_Prompt_: Could you find each line of the data below that contains the word "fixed" and copy those lines?

_Source material_:
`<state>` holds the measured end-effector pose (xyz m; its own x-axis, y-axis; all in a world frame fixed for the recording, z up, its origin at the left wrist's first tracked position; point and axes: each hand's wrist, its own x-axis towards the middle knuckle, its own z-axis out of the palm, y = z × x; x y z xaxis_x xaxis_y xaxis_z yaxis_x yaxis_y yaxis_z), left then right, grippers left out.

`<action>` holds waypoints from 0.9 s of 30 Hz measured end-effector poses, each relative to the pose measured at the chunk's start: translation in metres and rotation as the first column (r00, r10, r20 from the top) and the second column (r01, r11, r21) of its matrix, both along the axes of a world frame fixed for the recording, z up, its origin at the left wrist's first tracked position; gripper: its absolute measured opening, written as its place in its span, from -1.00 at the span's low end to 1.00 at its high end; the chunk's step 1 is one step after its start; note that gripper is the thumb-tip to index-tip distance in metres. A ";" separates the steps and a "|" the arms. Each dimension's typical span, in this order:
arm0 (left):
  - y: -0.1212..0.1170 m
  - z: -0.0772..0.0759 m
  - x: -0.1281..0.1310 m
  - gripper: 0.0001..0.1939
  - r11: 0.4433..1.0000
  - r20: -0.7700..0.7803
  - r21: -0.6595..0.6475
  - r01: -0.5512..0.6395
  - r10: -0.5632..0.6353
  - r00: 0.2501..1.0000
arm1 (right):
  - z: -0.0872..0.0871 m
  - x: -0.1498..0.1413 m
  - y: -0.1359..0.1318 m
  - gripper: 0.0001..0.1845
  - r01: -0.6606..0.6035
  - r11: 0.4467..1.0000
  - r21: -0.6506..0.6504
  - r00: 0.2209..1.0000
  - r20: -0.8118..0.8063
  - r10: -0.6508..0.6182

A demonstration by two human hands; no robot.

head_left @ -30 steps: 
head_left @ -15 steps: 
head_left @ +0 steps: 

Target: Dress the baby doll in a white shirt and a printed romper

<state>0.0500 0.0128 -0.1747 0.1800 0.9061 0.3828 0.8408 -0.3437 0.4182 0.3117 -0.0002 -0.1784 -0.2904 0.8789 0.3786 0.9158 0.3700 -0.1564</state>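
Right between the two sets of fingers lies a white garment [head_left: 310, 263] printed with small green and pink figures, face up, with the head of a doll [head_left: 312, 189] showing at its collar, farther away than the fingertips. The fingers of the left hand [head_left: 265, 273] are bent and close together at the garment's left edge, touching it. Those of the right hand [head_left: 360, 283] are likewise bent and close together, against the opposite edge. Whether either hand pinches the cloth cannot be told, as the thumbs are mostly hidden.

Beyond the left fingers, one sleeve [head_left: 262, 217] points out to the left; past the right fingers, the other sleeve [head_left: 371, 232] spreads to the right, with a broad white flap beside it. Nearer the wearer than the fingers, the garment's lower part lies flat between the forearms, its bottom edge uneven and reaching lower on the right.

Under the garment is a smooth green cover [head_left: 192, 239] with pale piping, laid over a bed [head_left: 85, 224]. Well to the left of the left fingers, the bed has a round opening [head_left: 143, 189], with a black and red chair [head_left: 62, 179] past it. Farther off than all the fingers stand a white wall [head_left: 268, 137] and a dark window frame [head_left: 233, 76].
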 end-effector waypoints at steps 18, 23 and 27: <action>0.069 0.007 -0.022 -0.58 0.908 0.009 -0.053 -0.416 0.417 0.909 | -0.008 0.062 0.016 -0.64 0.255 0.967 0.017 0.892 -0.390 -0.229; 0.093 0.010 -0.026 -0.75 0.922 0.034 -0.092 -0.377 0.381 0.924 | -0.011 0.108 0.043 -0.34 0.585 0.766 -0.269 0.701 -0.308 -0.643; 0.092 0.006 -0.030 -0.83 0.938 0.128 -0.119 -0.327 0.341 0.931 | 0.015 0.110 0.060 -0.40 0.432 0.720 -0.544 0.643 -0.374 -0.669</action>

_Result of the task_:
`<state>` holds the measured end-effector pose (xyz m; its own x-axis, y-axis; all in a world frame fixed for the recording, z up, its origin at the left wrist's first tracked position; point and axes: each hand's wrist, its own x-axis towards the middle knuckle, its own z-axis out of the palm, y = z × x; x y z xaxis_x xaxis_y xaxis_z yaxis_x yaxis_y yaxis_z), left then right, grippers left out.
`<action>` holds waypoints from 0.9 s of 30 Hz measured end-effector poses, each relative to the pose measured at the chunk's start: translation in metres and rotation as the first column (r00, r10, r20 from the top) and the second column (r01, r11, r21) of its matrix, both along the axes of a world frame fixed for the recording, z up, its origin at the left wrist's first tracked position; gripper: its absolute measured opening, written as its place in its span, from -1.00 at the span's low end to 1.00 at its high end; the chunk's step 1 is one step after its start; note that gripper is the thumb-tip to index-tip distance in metres. A ";" separates the steps and a "|" the arms. Each dimension's typical span, in this order:

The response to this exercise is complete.